Yesterday, as I was scrambling some eggs, Mussorgsky’s “Pictures at an Exhibition” came on the classical radio station I listen to every morning. Usually the station plays Ravel’s orchestral version, but yesterday they aired it in its original form–played by a single pianist–which is, by far, my favorite version. It’s my favorite in part because all of that intensity and richness coming out of a single instrument is somehow more majestic and dramatic to me than when it’s dispersed throughout an orchestra. But it’s also my favorite because it conjures up memories of one of my most intense ‘celebrity’ crushes growing up.
While all the other girls at my junior high were swooning over Duran Duran and putting up posters of Simon Le Bon, I was enthralled by an Irish concert pianist named Barry Douglas. He was the winner of the Tchaikovsky competition in 1986, which was aired in a documentary on PBS that my family watched together after dinner one evening. Both of my parents loved classical music, and all four of us kids took piano lessons. For a number of years we had two pianos in the house just so we could all fit in the hours of practicing required–one in the living room, and one shoved between my sister’s and my bunkbed and the closet. It wasn’t until I was in college that I realized growing up with a piano in your bedroom wasn’t exactly the norm.
Someone was always practicing piano at my house, and very often two of us were at the same time, which I would use to my advantage whenever I could manage to be the one practicing in the back bedroom.

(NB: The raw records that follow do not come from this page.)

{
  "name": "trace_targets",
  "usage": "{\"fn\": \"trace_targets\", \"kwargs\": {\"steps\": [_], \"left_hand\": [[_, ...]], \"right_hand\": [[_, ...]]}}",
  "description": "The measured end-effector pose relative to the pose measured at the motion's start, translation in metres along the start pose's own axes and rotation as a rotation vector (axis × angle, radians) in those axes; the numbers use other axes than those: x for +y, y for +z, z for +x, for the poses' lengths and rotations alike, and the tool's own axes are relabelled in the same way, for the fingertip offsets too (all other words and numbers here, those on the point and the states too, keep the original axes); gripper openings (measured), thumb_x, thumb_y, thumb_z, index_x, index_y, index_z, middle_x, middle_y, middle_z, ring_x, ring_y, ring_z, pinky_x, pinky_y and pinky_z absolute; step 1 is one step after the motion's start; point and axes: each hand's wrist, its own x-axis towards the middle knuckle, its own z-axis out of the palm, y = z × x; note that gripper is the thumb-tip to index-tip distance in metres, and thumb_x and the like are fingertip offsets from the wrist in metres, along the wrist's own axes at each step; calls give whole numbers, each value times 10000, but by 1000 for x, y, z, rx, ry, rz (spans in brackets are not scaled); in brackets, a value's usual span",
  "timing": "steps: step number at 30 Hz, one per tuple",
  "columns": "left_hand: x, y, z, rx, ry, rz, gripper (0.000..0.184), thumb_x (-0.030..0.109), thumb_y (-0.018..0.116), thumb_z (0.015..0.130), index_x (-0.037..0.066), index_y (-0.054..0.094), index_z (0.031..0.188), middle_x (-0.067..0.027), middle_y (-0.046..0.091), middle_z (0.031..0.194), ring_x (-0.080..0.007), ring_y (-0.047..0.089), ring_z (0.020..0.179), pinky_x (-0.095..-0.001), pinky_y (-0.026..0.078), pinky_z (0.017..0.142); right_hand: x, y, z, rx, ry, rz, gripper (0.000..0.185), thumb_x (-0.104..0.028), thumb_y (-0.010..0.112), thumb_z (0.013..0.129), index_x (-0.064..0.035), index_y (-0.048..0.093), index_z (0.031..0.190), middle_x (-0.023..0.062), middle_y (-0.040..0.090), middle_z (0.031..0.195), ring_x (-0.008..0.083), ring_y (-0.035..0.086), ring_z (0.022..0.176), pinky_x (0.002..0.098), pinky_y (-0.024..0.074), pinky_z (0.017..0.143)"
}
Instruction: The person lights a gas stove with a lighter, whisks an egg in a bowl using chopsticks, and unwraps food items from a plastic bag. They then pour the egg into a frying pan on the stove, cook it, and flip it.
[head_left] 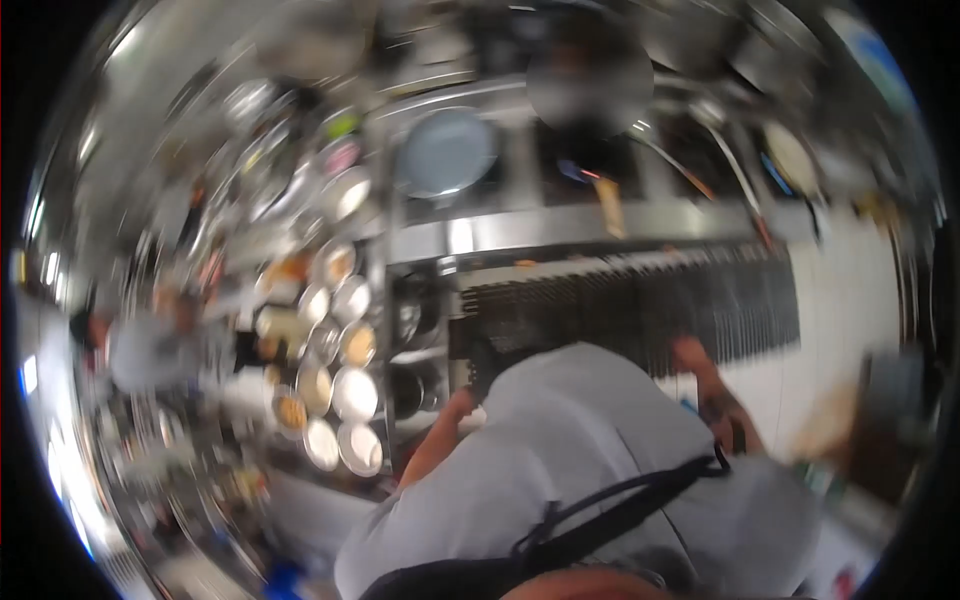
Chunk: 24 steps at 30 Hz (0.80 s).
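My left hand hangs low beside my light-coloured jacket, near the counter with the bowls. A dark shape is just above it; whether the hand holds it I cannot tell. On the other side, my right hand is out from the body, over the dark slatted floor mat. Its fingers are smeared by motion, and nothing in it can be made out. Both hands are apart from the stove.
A grey-blue pan sits on the stove, with a flame and several handles to its right. Several round bowls crowd the counter at left. Another person stands beyond them. White tiled floor shows at right.
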Motion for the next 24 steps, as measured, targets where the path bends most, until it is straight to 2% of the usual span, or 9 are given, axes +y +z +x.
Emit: {"fn": "trace_targets", "kwargs": {"steps": [2,4,7,9,14,17,20,22,24], "left_hand": [[43,-47,4,88,240,187,341,171,705,749,12,669,1048,-205,710,928,-357,709,833,-457,559,684],[81,-69,29,16,57,-145,359,201,713,746,28,681,1059,-197,716,914,-354,708,853,-463,555,734],[67,-51,108,89,465,300,357,207,684,769,57,689,1093,-185,721,910,-322,712,833,-468,550,738],[91,-67,143,-155,748,836,359,189,652,796,32,674,1118,-178,720,941,-344,694,874,-462,544,758],[159,-67,196,-274,472,417,362,172,638,806,31,674,1137,-207,696,1044,-368,669,934,-453,530,802],[211,-62,234,-418,446,502,419,200,680,821,21,643,1198,-210,687,1057,-302,647,846,-436,534,766],[260,-52,254,-501,325,312,486,244,726,838,-6,614,1240,-196,686,1005,-219,633,750,-426,534,707],[287,-50,264,-406,322,18,486,256,727,842,-22,618,1226,-191,684,986,-212,631,772,-428,524,705],[310,-52,270,-407,237,-35,483,260,729,841,-23,623,1218,-193,684,999,-214,631,787,-428,524,712]], "right_hand": [[11,9,-26,112,59,-139,190,-280,656,643,-90,645,651,153,643,689,353,639,620,481,510,554],[15,11,-55,363,84,-97,188,-241,649,655,-66,652,724,162,640,746,363,631,636,480,520,574],[25,36,-86,504,296,208,198,-195,651,691,-55,673,829,139,639,770,333,640,662,444,532,594],[25,54,-104,420,328,424,236,-146,664,727,-38,676,937,120,647,818,291,656,701,394,543,589],[-36,33,-142,264,736,983,355,-126,744,682,-24,670,1014,119,656,905,261,691,777,363,569,578],[-22,74,-163,179,443,401,331,-158,728,708,-51,671,1015,107,662,937,254,692,785,360,575,605],[0,70,-176,113,978,1114,314,-143,717,747,-30,706,1039,134,694,988,298,708,838,391,594,697],[27,52,-185,-137,654,533,274,-164,716,732,-48,711,981,128,700,928,320,687,892,434,565,794],[64,32,-192,-140,516,625,190,-149,493,931,-55,654,960,101,656,812,198,665,675,354,552,577]]}}
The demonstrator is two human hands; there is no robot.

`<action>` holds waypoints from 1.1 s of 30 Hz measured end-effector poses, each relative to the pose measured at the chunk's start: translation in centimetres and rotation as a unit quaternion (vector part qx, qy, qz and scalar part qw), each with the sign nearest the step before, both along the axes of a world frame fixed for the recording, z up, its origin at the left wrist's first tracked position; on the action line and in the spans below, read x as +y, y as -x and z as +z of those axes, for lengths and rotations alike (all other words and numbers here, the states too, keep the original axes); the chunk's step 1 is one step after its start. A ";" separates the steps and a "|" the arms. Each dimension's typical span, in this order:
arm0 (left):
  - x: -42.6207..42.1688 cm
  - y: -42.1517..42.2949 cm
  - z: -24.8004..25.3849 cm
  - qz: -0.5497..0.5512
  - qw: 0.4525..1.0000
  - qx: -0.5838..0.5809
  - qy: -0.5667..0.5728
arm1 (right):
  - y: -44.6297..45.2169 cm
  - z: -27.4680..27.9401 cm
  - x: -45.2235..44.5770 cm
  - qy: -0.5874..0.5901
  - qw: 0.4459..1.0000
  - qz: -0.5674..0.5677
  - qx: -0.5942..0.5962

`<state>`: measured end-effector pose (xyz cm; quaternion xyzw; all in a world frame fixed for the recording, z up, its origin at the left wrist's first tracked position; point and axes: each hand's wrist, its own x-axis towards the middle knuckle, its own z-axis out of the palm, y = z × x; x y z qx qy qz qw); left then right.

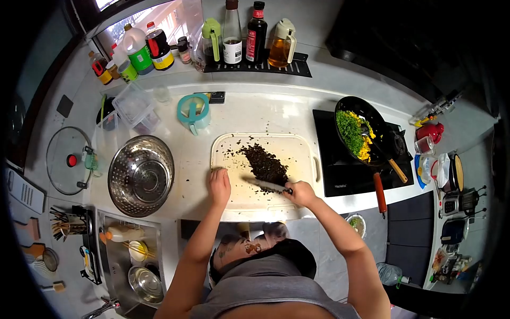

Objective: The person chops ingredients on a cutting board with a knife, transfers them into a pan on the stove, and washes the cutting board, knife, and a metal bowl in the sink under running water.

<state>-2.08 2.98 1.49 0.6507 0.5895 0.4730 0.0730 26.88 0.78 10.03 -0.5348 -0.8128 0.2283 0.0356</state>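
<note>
A white cutting board (303, 154) lies on the counter with a heap of finely chopped dark food (264, 162) on it, bits scattered around the heap. My right hand (300, 194) is closed round the black handle of a knife (272, 185), whose blade points left along the heap's lower edge. On the board's left edge rests my left hand (219, 183), its fingers pressed together; whether anything is under them is hidden.
Left of the board are a steel colander (120, 183) and a teal-lidded pitcher (186, 115). A wok (345, 106) with green and yellow food stands on the cooktop (340, 178) at right. Bottles (256, 34) line the back shelf. The sink (119, 276) is lower left.
</note>
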 end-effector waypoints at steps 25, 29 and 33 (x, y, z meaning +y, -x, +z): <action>5.1 -7.5 3.9 -0.240 0.935 0.238 0.106 | 0.6 -3.7 7.4 -0.127 0.987 0.076 -0.056; 5.9 -7.0 2.7 -0.261 0.933 0.215 0.126 | 1.4 -2.7 8.0 -0.078 0.990 0.072 -0.090; 6.7 -4.0 1.0 -0.268 0.955 0.036 0.125 | 5.7 2.1 9.6 -0.008 0.979 0.089 -0.185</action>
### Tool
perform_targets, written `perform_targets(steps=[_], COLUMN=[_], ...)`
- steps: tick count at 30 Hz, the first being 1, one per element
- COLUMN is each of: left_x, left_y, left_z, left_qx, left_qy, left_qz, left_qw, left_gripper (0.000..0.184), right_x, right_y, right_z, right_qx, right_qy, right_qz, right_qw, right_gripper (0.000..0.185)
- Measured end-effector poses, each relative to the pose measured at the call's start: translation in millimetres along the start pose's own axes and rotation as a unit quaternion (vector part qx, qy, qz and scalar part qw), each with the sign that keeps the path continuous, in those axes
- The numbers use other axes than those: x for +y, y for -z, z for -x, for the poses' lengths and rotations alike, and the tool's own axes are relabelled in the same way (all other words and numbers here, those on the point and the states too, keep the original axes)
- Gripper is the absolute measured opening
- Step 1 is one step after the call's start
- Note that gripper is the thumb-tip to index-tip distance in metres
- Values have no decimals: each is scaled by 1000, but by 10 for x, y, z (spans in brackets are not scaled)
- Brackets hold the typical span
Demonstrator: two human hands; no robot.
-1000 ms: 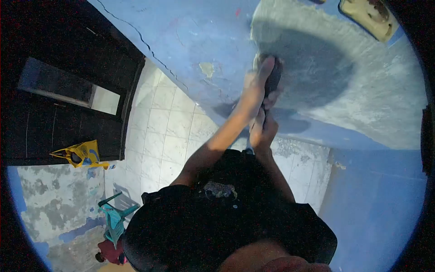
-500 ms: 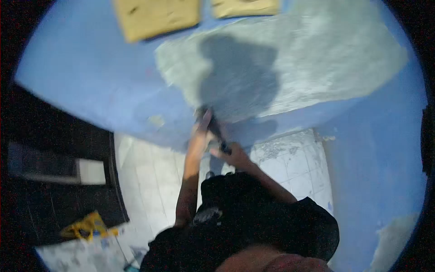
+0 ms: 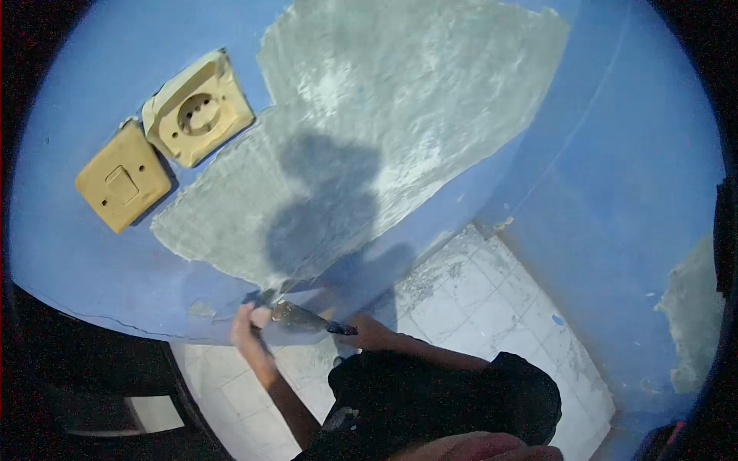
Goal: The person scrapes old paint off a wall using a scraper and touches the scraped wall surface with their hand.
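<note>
A scraper (image 3: 304, 316) with a dark, worn blade and a black handle lies close to the blue wall, at the lower edge of a bare grey patch (image 3: 430, 100). My right hand (image 3: 373, 335) is closed around the handle end. At the blade end, my left hand (image 3: 250, 330) grips with thumb and fingers, close to the wall. A dark piece beside its fingertips is too blurred to tell apart from the blade. The shadow of my head and arms falls over the grey patch.
A yellowed light switch (image 3: 123, 178) and a socket (image 3: 198, 109) stick out from the wall at upper left. White floor tiles (image 3: 500, 284) lie below, dusty near the wall. Another blue wall (image 3: 600, 230) stands at right, with a peeled patch (image 3: 692, 315). A dark opening is at lower left.
My view has turned, so the switch and socket now show fully at left. Both hands and the scraper appear lower and further left, and the scraper's handle now points more sideways.
</note>
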State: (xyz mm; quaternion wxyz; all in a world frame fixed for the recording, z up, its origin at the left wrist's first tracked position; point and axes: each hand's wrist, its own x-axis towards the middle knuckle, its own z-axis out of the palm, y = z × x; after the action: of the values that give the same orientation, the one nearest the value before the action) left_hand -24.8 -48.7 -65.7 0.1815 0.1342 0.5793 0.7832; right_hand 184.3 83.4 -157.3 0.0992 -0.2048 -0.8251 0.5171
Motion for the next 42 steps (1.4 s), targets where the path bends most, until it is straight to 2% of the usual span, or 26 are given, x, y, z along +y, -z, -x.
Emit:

I would prop whatever novel I was currently engrossed in on the music stand and keep reading while I played scales and arpeggios over and over. It usually took awhile for anyone to catch on and bust me (yes, my rebellious behavior growing up was reading books when I was supposed to be working on my piano technique). One of the things I missed the most when my older siblings went off to college was hearing them on the piano, working through the same passage over and over until it flowed (my mother shouting comments from the kitchen where she was making dinner–“Ugh, that was so sloppy!” and later “Beautiful!”). I can’t even begin to count the number of nights I fell asleep listening to someone playing the piano.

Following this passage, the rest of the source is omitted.